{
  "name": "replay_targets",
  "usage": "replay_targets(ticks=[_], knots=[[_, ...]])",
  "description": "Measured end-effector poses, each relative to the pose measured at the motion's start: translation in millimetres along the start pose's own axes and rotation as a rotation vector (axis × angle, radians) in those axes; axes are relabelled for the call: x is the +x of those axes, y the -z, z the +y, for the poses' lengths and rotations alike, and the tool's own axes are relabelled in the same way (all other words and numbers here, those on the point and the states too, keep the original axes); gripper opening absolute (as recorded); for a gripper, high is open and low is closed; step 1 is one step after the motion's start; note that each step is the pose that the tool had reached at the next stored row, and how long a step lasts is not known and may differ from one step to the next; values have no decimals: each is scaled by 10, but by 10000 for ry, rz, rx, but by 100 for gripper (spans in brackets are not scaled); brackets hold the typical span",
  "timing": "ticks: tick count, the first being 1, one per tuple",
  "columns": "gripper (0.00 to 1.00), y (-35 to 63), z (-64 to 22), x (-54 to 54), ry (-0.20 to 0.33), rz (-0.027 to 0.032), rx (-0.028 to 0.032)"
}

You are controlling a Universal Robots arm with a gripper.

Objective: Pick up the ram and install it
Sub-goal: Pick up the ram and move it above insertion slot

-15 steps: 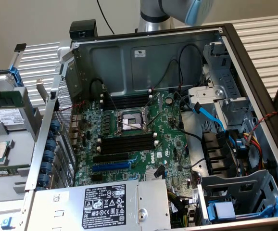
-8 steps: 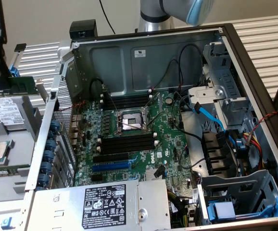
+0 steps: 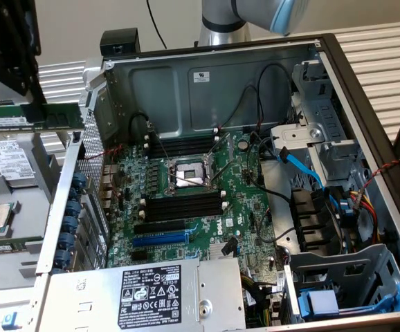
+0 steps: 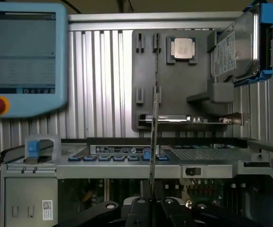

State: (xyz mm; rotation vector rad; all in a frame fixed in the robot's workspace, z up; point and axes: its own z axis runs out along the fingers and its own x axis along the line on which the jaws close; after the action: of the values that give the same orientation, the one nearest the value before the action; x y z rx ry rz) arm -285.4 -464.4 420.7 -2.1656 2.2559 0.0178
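- Gripper (image 4: 152,208) clenched on the ram (image 3: 30,116), green stick pinched edge-on between my fingers.
- Ram hangs level at the exterior view's left, outside the open computer case (image 3: 186,90), over the parts tray (image 3: 30,200).

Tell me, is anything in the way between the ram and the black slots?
Yes. The ram, gripped in the jaws, sits outside the computer case, on the exterior view's left. Its metal side wall stands between the ram and the black slots. The slots look empty.
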Motion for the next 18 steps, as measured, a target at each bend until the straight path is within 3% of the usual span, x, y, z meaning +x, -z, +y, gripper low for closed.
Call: replay_targets(ticks=[8,18], knots=[[14,0,-363,-15,1,-18,-2],[14,0,-474,-18,-15,-60,-8]])
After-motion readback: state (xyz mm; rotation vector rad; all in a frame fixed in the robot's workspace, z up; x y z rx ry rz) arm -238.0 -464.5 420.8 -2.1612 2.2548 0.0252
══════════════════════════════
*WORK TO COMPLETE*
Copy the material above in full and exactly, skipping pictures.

*TASK ANSWER*
{
  "name": "replay_targets",
  "usage": "replay_targets(ticks=[_], knots=[[_, ...]])",
  "description": "Measured end-effector poses, each relative to the pose measured at the motion's start: translation in millimetres along the start pose's own axes and rotation as a rotation vector (axis × angle, radians) in those axes; axes are relabelled for the call: x is the +x of those axes, y the -z, z the +y, for the poses' lengths and rotations alike, and the tool's own axes are relabelled in the same way (all other words and numbers here, those on the point and the states too, keep the original axes); gripper opening absolute (as recorded); for a gripper, high is open and low is closed; step 1 is one step after the motion's start; note that each step is the pose that the tool had reached at the next stored row, and how long a step lasts is not known and may differ from one step to the next; values have no decimals: each is scaled by 10, but by 10000 for ry, rz, rx, but by 100 for gripper (spans in brackets are not scaled); brackets hold the typical span",
  "timing": "ticks: tick count, the first being 1, one per tuple",
  "columns": "gripper (0.00 to 1.00), y (-35 to 63), z (-64 to 22), x (-54 to 54), ry (-0.20 to 0.33), rz (-0.027 to 0.032), rx (-0.028 to 0.032)"
}

You are controlling a Universal Robots arm with a gripper.

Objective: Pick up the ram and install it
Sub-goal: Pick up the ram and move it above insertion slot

-15 steps: 
-8 steps: 
+0 steps: 
+0 steps: 

State: (xyz mm; rotation vector rad; all in a frame fixed in the robot's workspace, z up; point and axes: its own z axis runs out along the fingers and its own x axis along the line on which the jaws close; after the action: of the values that give the same orientation, the one nearest the value before the action; x y z rx ry rz) arm -285.4 -464.4 420.7 -2.1656 2.2559 0.0178
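- Gripper (image 4: 152,208) clenched on the ram (image 3: 30,116), green stick pinched edge-on between my fingers.
- Ram hangs level at the exterior view's left, outside the open computer case (image 3: 186,90), over the parts tray (image 3: 30,200).

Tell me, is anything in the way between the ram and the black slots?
Yes. The ram, gripped in the jaws, sits outside the computer case, on the exterior view's left. Its metal side wall stands between the ram and the black slots. The slots look empty.
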Motion for the next 18 steps, as measured, a target at each bend until the straight path is within 3% of the usual span, x, y, z meaning +x, -z, +y, gripper low for closed.
Call: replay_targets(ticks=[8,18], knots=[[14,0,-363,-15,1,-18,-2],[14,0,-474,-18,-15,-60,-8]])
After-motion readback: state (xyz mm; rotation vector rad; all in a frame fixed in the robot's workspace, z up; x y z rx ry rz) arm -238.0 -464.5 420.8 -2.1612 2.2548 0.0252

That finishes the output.